Столь же ужасные вещи мы видели прошлым летом в Фергюсоне и на Статен-Айленде, в этом месяце в Северном Чарльстоне и еще множество раз, когда афроамериканцы терпели откровенные несправедливости от обычных граждан и от вооруженных представителей государства. Эта история восходит даже не к законам Джима Кроу (Jim Crow), а к еще более ранним временам. Она старше независимости Америки.
«Но подождите, — спросят меня, — а как насчет бунтовщиков? Зачем нападать на полицейских и поджигать бедные кварталы? Вы же не будете оправдывать насилие и беззаконие?» Это хорошие вопросы. Прежде чем я попробую на них ответить, нужно кое-что обговорить.
Да, порядок необходимо восстановить.
Да, многие полицейские — достойные люди с добрыми намерениями.
Да, у них опасная работа, требующая большой храбрости (и я, вероятно, с ней бы не справился).
Да, это очень плохо, что во вторник пострадали 20 сотрудников полиции.
Да, протесты, перерастающие в насилие и приводящие к уничтожению собственности в бедных кварталах и к травмам, чудовищно контрпродуктивны.
Да, некая (неопределенная) часть бунтовщиков — бандиты, использующие пока необъясненную смерть арестованного полицией Фредди Грея (Freddie Gray), как повод для мародерства и насилия.
Все это верно.
Теперь разрешите задать один вопрос:
Как много найдется таких белых американцев, которые сочтут, что в следующем заявлении, сделанном днем в понедельник пресс-секретарем полиции Балтимора капитаном Эриком Ковальчиком (Eric Kowalczyk), что-то не так?
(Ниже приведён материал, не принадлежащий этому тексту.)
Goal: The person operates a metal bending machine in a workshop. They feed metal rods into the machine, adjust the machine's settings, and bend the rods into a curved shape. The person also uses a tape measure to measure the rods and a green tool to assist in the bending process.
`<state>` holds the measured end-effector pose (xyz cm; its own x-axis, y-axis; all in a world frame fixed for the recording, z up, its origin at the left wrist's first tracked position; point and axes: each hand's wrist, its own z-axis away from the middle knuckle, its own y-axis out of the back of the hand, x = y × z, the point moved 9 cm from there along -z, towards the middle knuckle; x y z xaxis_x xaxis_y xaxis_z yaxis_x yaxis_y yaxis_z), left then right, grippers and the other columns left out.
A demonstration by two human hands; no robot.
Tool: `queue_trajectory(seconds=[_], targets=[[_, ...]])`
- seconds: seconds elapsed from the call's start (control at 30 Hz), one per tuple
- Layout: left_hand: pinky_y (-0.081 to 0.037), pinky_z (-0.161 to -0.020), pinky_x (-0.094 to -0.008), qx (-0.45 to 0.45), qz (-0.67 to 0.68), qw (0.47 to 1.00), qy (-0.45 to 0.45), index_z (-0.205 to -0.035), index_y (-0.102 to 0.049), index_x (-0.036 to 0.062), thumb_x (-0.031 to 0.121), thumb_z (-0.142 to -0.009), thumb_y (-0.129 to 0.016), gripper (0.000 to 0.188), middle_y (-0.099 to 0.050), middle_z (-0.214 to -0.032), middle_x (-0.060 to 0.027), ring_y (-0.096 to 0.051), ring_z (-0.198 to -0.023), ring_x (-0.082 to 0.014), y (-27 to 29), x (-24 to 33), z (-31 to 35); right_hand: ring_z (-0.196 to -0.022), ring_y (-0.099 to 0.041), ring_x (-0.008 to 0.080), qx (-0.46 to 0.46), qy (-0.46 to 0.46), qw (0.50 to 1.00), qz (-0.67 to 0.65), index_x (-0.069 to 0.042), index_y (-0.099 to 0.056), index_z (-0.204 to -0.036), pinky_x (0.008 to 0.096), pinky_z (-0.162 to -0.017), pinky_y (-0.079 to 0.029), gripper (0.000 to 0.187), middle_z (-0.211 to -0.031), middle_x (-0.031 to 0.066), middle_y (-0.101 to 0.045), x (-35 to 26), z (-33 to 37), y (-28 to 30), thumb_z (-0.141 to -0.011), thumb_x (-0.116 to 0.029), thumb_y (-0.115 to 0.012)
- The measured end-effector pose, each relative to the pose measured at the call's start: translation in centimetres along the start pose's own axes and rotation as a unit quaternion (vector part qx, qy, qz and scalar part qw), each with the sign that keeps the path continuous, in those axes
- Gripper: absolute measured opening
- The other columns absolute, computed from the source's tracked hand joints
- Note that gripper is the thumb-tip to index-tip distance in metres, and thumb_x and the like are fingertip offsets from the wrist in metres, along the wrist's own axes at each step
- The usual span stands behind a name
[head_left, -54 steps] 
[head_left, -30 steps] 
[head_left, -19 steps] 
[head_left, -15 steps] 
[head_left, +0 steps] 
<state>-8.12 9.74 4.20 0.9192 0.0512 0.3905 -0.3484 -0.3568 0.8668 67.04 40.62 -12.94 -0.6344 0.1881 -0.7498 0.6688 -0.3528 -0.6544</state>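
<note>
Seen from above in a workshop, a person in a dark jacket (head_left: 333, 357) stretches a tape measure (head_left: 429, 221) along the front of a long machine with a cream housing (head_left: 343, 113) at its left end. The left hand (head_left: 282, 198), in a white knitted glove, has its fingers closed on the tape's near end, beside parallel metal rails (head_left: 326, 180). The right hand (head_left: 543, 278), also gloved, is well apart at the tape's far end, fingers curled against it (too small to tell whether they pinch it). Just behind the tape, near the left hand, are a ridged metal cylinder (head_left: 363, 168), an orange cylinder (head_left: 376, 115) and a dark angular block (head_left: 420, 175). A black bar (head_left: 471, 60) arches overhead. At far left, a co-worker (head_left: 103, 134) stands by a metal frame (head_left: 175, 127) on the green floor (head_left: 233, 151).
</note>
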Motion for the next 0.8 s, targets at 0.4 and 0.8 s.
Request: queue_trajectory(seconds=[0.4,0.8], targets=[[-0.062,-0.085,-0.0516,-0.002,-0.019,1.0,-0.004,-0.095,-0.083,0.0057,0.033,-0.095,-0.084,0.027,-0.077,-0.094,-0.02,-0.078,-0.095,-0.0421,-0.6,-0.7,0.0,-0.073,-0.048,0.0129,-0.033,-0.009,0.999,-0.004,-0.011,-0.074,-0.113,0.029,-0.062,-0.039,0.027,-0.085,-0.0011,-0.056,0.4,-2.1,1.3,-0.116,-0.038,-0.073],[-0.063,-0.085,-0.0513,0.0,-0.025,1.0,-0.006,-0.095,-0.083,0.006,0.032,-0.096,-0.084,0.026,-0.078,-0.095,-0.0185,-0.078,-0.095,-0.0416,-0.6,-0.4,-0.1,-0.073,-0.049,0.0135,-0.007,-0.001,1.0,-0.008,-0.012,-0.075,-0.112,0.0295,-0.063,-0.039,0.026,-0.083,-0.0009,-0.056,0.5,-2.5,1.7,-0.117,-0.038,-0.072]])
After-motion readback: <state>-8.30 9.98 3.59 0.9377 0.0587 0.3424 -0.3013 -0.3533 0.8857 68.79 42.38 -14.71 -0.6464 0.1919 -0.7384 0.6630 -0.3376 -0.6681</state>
«Наши сотрудники стараются как можно быстрее и аккуратнее восстановить порядок в районе Мондаумин и задержать преступников, осуществлявших жестокие и неспровоцированные нападения на полицейских».
Ковальчик выглядит идеальным пресс-секретарем. Он молод, привлекателен, хорошо говорит. А еще он — белый.
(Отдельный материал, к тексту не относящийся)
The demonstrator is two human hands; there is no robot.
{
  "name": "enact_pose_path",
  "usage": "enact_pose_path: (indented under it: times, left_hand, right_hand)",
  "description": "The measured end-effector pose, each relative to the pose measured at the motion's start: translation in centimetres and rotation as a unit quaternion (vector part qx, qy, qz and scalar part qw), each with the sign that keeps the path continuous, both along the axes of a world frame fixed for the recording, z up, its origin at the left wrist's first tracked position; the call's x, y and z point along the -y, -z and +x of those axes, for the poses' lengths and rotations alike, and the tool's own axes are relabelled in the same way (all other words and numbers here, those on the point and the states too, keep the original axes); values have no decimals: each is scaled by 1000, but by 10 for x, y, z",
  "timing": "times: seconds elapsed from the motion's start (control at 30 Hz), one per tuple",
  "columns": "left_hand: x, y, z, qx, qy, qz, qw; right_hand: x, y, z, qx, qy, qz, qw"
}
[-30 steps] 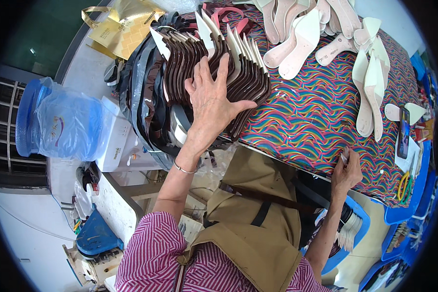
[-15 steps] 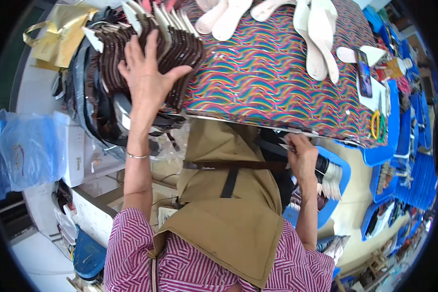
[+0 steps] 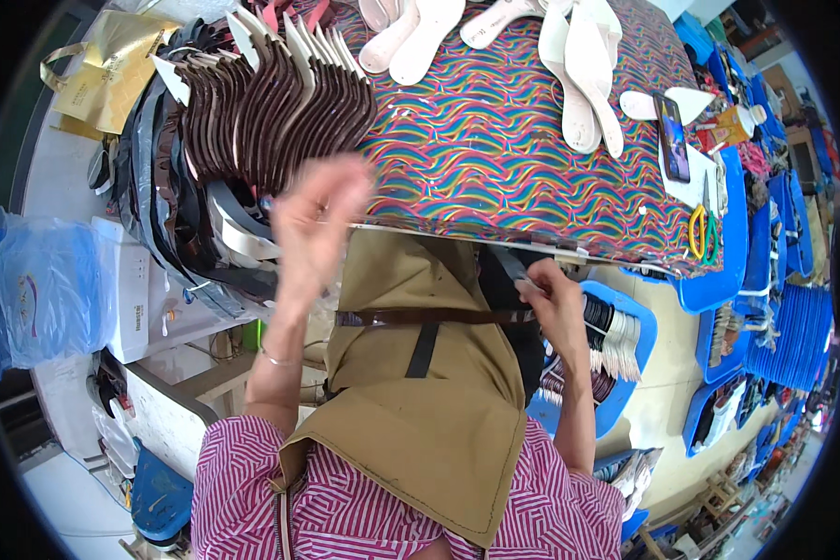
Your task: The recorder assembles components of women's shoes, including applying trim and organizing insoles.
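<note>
My left hand is smeared by motion beside the table's front left edge, so its fingers do not show clearly. Just beyond it stands a tight row of dark brown shoe insoles with pale pointed ends. My right hand is low by the table's front edge, fingers pinched together. A thin greyish piece shows at its fingertips, too small to name. Across my brown apron lies a dark brown strip, its right end near my right hand.
White insoles lie on the patterned table, with a phone and scissors at its right. A blue tray of bundled pieces sits below my right hand. Black plastic-wrapped material hangs over the left edge.
My left hand has come off the brown insoles, moving down and right toward me. My right hand stays by the table edge, shifted slightly left, and the whole view has shifted a little.
</note>
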State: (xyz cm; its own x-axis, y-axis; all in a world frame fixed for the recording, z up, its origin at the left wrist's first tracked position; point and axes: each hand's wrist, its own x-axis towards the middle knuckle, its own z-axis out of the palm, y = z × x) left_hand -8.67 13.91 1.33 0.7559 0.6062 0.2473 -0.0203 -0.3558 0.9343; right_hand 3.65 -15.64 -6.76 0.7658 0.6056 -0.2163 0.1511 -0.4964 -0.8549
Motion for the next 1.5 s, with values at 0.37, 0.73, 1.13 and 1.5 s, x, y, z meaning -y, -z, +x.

Интересно, говорил бы афроамериканец на его месте о «неспровоцированных» нападениях? Что-то я в этом сомневаюсь.
Провоцировали ли те конкретные полицейские, которых в понедельник забрасывали камнями и палками, тех, конкретных людей, которые бросали в них камни и палки? Вряд ли. В этом смысле Ковальчик был прав, когда говорил о «неспровоцированных нападениях».
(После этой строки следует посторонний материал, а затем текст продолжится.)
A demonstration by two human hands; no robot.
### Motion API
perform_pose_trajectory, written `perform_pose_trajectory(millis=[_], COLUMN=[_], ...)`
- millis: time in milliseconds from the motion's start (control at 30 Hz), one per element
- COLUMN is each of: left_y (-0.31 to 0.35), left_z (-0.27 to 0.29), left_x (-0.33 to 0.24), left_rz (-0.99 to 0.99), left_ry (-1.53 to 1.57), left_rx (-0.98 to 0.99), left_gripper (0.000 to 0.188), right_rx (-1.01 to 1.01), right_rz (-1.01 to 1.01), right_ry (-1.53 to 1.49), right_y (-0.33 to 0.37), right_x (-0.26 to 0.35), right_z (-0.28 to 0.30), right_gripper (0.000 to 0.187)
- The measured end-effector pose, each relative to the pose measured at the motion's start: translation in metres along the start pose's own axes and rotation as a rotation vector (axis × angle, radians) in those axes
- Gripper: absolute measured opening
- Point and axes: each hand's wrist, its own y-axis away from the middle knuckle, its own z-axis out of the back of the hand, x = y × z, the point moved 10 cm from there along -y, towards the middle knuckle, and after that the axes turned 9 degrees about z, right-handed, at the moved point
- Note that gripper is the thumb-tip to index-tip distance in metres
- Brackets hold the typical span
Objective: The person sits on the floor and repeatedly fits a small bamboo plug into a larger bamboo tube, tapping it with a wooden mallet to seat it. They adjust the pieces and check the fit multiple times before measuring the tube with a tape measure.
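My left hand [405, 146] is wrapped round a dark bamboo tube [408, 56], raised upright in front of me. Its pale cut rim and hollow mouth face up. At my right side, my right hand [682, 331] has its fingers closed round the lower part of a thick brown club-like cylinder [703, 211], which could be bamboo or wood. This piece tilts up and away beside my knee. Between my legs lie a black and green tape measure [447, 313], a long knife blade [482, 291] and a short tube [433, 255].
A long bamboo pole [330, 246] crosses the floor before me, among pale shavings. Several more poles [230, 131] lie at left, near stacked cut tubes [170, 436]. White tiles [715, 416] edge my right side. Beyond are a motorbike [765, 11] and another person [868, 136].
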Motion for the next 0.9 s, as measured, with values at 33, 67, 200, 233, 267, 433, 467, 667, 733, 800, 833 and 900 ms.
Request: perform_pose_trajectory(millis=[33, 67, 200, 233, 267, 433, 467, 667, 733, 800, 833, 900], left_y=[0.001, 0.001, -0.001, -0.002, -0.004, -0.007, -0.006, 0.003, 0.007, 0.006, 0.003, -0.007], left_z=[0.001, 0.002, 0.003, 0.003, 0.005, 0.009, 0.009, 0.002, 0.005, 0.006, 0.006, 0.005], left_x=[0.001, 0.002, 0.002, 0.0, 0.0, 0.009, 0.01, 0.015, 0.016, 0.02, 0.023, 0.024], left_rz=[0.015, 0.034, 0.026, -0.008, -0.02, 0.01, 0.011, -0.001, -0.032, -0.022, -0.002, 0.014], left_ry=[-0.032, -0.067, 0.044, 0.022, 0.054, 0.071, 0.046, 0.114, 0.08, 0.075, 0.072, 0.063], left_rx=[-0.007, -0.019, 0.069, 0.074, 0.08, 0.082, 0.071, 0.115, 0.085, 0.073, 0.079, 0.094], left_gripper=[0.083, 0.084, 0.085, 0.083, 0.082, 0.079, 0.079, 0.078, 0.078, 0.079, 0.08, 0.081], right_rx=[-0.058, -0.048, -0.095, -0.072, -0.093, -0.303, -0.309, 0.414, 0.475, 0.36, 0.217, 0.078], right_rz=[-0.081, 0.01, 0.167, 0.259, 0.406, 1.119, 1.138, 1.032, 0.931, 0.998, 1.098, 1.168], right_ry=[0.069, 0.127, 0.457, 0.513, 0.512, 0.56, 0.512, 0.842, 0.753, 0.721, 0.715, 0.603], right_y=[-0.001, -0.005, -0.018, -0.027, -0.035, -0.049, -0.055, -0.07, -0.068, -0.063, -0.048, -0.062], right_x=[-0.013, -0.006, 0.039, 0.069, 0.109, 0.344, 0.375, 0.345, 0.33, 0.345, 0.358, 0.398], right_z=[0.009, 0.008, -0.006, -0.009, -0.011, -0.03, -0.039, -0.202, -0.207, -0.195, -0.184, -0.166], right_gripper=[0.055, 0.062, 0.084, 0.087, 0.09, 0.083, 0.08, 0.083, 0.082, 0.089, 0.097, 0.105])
Однако эти нападения не были полностью «неспровоцированными».
«Провокация» длится веками.
Она бурлит в гетто, захлестываемых наркоманией и насилием, лишенных достойной работы, приличных школ и нормальных социальных услуг.
Она закипает каждый раз, когда очередной полицейский злоупотребляет властью, избивая гражданина, которого он должен защищать, или подкладывая ему наркотики. Такие полицейские полностью уверены в своей безнаказанности, так как ни один человек с соответствующими полномочиями почти наверняка не станет вмешиваться.
И когда несправедливость становится невозможно выносить, варево выплескивается наружу. Это происходит, когда безоружного человека, обвиненного в мелком правонарушении, душит полицейский; когда коп восемь раз стреляет в спину безоружному человеку; когда безоружный человек, задержанный полицией, таинственным образом получает перелом позвоночника, от которого потом умирает.
Если посмотреть на это со стороны, сняв розовые очки американской «исключительности», может показаться, что Соединенные Штаты проводят некий садистский эксперимент, чтобы выяснить, сколько несправедливостей, унижений и притеснений может вынести группа людей, прежде чем произойдет взрыв. Ответ: удивительно много.
Эта схема повторяется уже целый век. Чикаго, 1919 год. Уоттс, 1965 год. Детройт, 1967 год. Лос-Анджелес, 1992 год. Цинциннати, 2001 год. Фергюсон, 2014 год. В каждом и этих случаев (не говоря о многих других), давление медленно нарастало неделями, месяцами и годами. Затем происходит некое событие, служащее запалом, следует вспышка яростного насилия, после чего восстанавливается относительное спокойствие.
И всерьез ничего не меняется.
Именно это — больше, чем все прочее, — развеивает наши самодовольные претензии на «исключительность».
Если мы можем быть в чем-то абсолютно уверены, то только в том, что эти волнения на расовой почве не станут последними в нашей стране. Новые беспорядки, раненые полицейские, аресты, посадки, разграбленные и сожженные магазины — все это мы увидим — не на следующей неделе, так в следующем месяце или в следующем году, потому что вопиющие акты насилия против афроамериканцев будут продолжаться.
Мы можем быть в этом уверены не меньше, чем в восходе солнца.
В глубине души мы все понимаем и принимаем, что Америка устроена именно так.
Что ж, в этом она совсем не «исключительна».